At a kill in the Kruger

Interpretation is a culmination of key chapters of life in the African bush. Everything fits together, everything is there for a reason, and everything has a function or role within the ‘big picture’.

My many years guiding international visitors to the Kruger has provided me with fantastic opportunities to explore some of the aspects of this bigger picture. During November I, along with my guests, witnessed some extraordinary examples of animal behaviour. A female leopard and her cubs with their porcupine kill, and two lionesses at their impala kill.

The leopard’s patience!

There were two reasons why we waited two and a half hours for a leopardess with to come and fetch her porcupine kill metres away from our vehicle.

The first reason is that we wanted to see a leopard close up, and the second reason was I knew she would return. This story is about the reasons I knew she would come back and fetch her porcupine kill.

She had cubs with her (about a year old) and her success rate for large mammals (I consider the porcupine as relatively large) is not very good.

Female leopards on territory need priority access to that area’s resources in order to raise their cubs. She is the only one that can ensure the proper development and education her cubs will need in order to survive. The ‘resources’ in the area do not make it easy – in fact they make it extremely difficult for mom leopard to teach hunting techniques, and how to kill effectively – even if it’s a porcupine.

Food defends itself in the bush, and this particular rodent – the porcupine – can make a lasting point about defence.

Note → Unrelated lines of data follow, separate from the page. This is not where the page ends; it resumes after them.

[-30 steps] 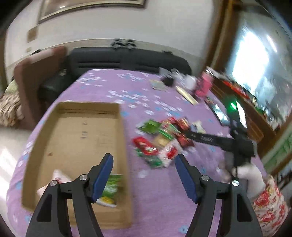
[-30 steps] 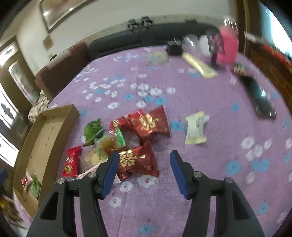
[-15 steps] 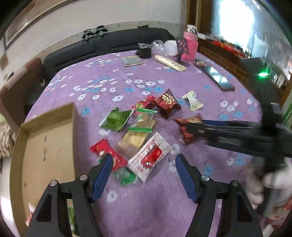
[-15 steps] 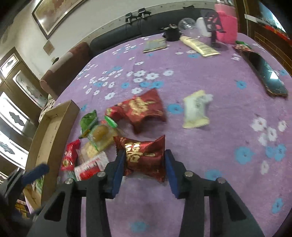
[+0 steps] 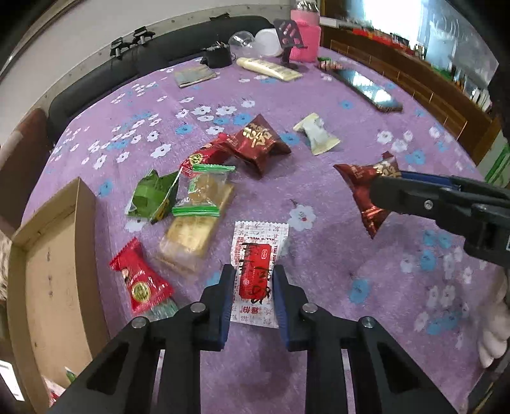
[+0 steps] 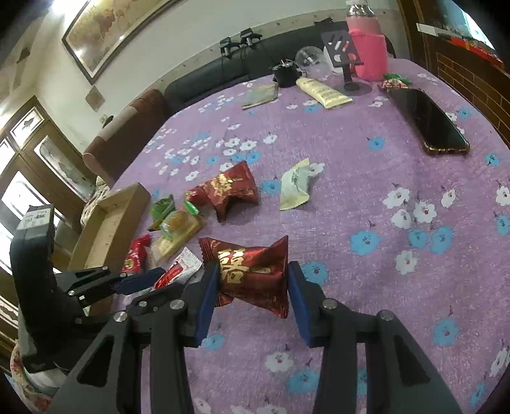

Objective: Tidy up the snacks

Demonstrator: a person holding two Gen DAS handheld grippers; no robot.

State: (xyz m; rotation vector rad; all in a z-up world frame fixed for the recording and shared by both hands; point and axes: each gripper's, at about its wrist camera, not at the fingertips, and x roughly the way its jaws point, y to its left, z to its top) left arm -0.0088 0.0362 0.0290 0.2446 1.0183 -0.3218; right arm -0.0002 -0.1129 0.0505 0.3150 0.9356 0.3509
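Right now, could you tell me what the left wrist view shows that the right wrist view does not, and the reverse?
Only the left wrist view shows the left claw closed on the white-and-red packet, face on, and the cardboard box floor. Only the right wrist view shows the framed picture and the wooden cabinet. Both show the right claw holding the dark red packet, the cream packet, the phone and the pink bottle.
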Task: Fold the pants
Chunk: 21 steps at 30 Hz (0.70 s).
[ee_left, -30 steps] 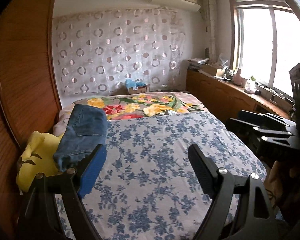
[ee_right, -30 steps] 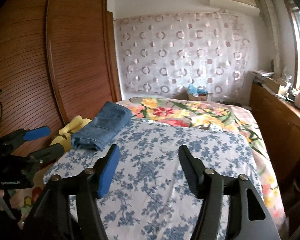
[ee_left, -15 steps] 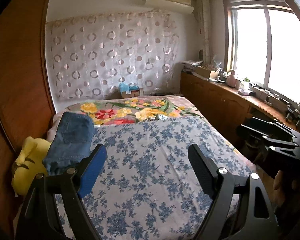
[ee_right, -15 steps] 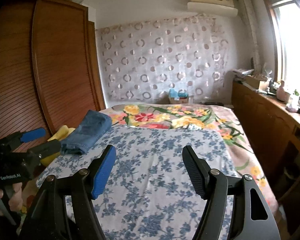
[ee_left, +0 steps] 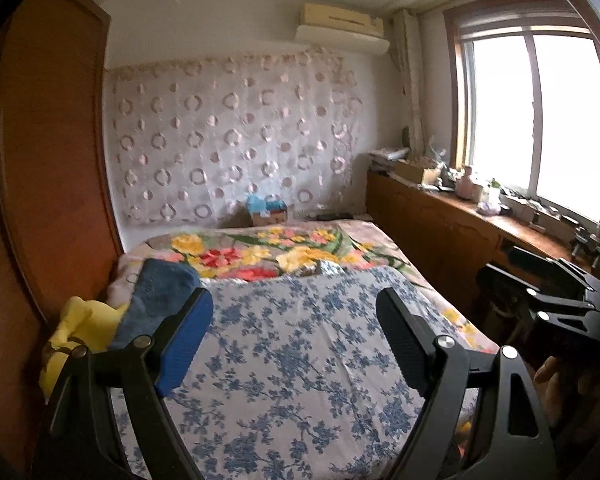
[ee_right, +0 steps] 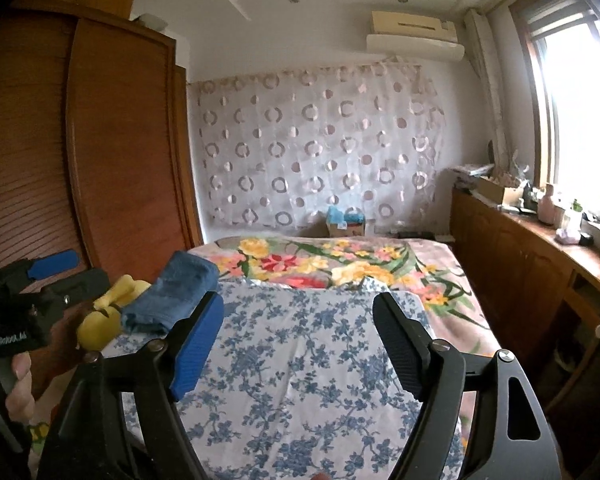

The kill must have happened in the early hours of the morning, we arrived while the mother and her two cubs were beginning to feed – only a bite to the back of the neck of the porcupine was visible. We arrived at the same time as another vehicle – and all the leopards ran off. I switched off the vehicle and began to wait – this leopard would not leave her kill, I knew that, and a test of who’s resolve and patience would snap first. The odds were in my favour that she would come back while we were still waiting – all other vehicles had left at this point. The sun was coming up, and the carcass would begin to send out messages to vultures and hyenas soon. The leopard had cubs to look after.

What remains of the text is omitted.